Presidents Cup needs format shake-up to create Ryder Cup intensity
When match day comes along the enormity of the occasion becomes apparent
International team-mates Ernie Els and Brendon de Jonge shake hands with US team-mates Tiger Woods and Matt Kuchar after winning 1-up at the Presidents Cup at Muirfield Village, Dublin, Ohio. Photograph: Reuters
If you have been involved with a few of these team exhibitions in the past you could easily be hardened to the whole concept of “team” in an individual sport and competition in an event that plays distant cousin to the Ryder Cup.
But after a very enjoyable week in Columbus, Ohio, last week for the Presidents Cup even the most anti-team-event campaigners would have softened after a wonderful week of healthy competition.
Muirfield Village, the location for this year’s event, is itself a shrine to the greats of golf and of course its founder Jack Nicklaus. There is a memorial garden discretely located below the clubhouse with plaques displayed in honour of the inductees since the start of the Memorial event in 1976 which is held here annually.
Although the course is only 39 years old, there is a deep sense of history given to the relatively new course due to the memorial garden and the achievements of its owner.
With a certain sense of lack of occasion we played two practice rounds without too much fuss. The most notable aspect being that you hardly set eyes upon your opponents on the course during these two days.
The team chalet was set up to accommodate players and caddies and make them feel comfortable in close proximity to each other. With TV screens, table tennis and video game distractions there was plenty of opportunity to mix with team members and understand them in a different way to the weekly ho-hum of life on tour.
Then Thursday, match day, came along and suddenly the enormity of the occasion became apparent. As we left our team chalet to head to the driving range we could hear the distant beat of the marching drums of the Ohio State Brass Band who were fast approaching. We just managed to sneak ahead of them as they made their way to the first fairway for an opening tune to kick off the matches.
A large crowd had gathered and were already chanting “USA, USA”. President Barack Obama had recorded a message for the opening ceremony the previous night but could not make it to Ohio due to the more pressing problems of a shutdown he was facing on Capitol Hill last week.

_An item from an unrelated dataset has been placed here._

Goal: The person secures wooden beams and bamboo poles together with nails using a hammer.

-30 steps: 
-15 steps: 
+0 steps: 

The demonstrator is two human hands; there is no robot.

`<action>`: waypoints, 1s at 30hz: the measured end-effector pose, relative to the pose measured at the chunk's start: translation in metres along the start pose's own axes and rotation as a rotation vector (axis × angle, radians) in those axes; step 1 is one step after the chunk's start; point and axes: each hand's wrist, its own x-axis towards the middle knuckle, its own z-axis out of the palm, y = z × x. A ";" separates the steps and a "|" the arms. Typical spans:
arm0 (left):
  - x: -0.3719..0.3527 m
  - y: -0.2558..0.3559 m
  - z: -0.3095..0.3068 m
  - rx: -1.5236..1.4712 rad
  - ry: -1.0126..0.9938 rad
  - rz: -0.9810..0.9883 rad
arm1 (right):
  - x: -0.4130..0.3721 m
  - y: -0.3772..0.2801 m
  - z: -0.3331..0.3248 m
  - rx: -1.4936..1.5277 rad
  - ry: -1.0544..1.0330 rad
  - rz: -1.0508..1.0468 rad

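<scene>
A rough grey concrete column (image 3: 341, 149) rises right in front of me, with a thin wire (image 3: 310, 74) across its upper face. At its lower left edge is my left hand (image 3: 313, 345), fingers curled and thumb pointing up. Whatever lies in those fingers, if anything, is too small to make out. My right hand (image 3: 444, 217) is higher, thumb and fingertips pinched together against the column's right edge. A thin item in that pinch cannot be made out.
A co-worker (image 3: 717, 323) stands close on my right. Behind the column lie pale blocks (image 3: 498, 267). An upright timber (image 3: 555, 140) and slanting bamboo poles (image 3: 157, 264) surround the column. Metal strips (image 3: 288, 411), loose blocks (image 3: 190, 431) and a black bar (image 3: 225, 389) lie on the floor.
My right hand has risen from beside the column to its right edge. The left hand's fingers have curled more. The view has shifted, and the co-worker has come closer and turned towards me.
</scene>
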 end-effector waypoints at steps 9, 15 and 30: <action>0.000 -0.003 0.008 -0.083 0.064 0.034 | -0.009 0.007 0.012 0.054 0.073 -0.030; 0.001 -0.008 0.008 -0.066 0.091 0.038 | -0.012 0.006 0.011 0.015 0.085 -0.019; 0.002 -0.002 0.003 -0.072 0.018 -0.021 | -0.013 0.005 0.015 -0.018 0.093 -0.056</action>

In his stead the 43rd president, George W Bush, was in buoyant form on the putting green beside the first tee chit chatting with players and caddies from both teams. I think that the Ohio crowd appreciated the former president more than they would have the current one, given the cheer he received when introduced on the first tee.

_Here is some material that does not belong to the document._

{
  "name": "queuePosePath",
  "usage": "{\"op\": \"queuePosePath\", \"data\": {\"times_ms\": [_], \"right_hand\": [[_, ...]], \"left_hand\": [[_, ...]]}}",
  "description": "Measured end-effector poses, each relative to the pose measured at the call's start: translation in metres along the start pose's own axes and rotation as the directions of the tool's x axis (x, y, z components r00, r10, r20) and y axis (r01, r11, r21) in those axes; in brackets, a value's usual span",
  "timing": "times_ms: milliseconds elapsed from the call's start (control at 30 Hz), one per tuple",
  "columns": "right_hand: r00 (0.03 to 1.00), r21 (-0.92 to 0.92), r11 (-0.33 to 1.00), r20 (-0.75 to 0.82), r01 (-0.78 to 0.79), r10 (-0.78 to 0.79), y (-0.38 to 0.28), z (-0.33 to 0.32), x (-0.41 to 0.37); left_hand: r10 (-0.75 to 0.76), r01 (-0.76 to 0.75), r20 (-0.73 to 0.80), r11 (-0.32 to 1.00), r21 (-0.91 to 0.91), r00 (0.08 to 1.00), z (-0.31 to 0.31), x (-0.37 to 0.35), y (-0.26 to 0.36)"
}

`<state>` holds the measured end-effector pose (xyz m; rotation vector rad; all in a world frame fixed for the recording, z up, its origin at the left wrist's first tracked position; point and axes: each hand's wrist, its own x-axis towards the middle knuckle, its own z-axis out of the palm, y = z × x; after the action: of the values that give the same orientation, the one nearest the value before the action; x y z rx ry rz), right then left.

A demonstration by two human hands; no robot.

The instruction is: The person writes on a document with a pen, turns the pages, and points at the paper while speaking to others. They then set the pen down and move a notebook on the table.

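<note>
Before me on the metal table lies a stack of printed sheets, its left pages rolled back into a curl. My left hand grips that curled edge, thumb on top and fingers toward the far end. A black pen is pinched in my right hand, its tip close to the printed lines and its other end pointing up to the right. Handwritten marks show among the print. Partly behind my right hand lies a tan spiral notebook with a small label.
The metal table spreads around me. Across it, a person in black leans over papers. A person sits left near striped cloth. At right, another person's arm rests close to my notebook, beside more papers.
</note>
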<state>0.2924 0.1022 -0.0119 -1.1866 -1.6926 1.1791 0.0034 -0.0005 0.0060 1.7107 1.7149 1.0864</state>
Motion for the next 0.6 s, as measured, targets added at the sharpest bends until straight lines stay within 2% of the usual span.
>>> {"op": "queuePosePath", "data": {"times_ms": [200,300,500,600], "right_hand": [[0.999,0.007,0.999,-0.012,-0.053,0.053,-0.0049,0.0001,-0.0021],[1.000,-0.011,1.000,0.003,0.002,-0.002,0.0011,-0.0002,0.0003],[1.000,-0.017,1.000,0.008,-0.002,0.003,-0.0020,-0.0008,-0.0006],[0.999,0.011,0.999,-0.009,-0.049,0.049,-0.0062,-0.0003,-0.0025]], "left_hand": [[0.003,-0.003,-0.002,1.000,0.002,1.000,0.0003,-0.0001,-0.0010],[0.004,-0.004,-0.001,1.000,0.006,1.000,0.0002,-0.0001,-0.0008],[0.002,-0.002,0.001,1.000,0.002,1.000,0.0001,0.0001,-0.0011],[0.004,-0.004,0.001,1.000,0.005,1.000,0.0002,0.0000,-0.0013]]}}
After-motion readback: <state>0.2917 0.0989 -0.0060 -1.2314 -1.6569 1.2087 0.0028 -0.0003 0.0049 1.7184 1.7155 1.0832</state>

The sense of occasion was building to a crescendo as we made our way to the first tee which was surrounded by dignitaries including our host Jack Nicklaus. Both my player, Ernie Els, and his rookie partner, Brendan DeJonge, admitted that their blood was flowing a lot quicker than normal. Judging by the distance that my player hit his three wood off the first tee he was not exaggerating.
In a staggered ordeal that was to last the entire contest we spend the four days starting and stopping, waiting, eating and warming up again and getting back to the hole we stopped on each and every day. Dublin, Ohio, had assumed more than the architectural lead from our own capital – its weather reminded me very much of home.
The result of the intermittent deluges was a birdie-fest that soft conditions create for these very talented golfers. It seemed in our fourball matches that if you were not making birdies you were definitely losing a hole.
The American team have won this event five times in a row now and eight times since the events inauguration. Victory is becoming as much a habit for the Americans as defeat is for the Internationals.
Apart from the obvious mismatch of the quality of the two teams according to their world rankings there is perhaps a lack of cohesion with such a disparate group as the “united states of the rest of the world”.
Of course the Americans have the edge on paper but they must feel more united under the Stars and Stripes of the Old Glory more so than the more recently-contrived emblem of the International side.
On a more personal level there is no doubt that as soon as the brass band has marched off the ceremonial podium each player is very much in competition mode and they really do want to win.
This year’s International line-up was a decidedly southern African affair with five South Africans and a Zimbabwean on the team with the captain, Nick Price, and two of his vice-captains, Mark McNulty and Tony Johnstone all from Zimbabwe.
There was no shortage of biltong to chew on in the team room during the daily rain delays. They created a wonderful inclusive atmosphere for everyone involved and when you lose naturally there are always questions asked about tactics and what if someone else had played rather such a player, would the result have been different.
With six holes won with birdies on the back nine of my player’s singles match against another veteran Steve Stricker there was no doubt about the quality of the golf or the intensity of the competition in Muirfield Village last week.
But it is probably time to shake up the format that will bring the intensity of the Ryder Cup into the Presidents Cup in Korea in two year’s time.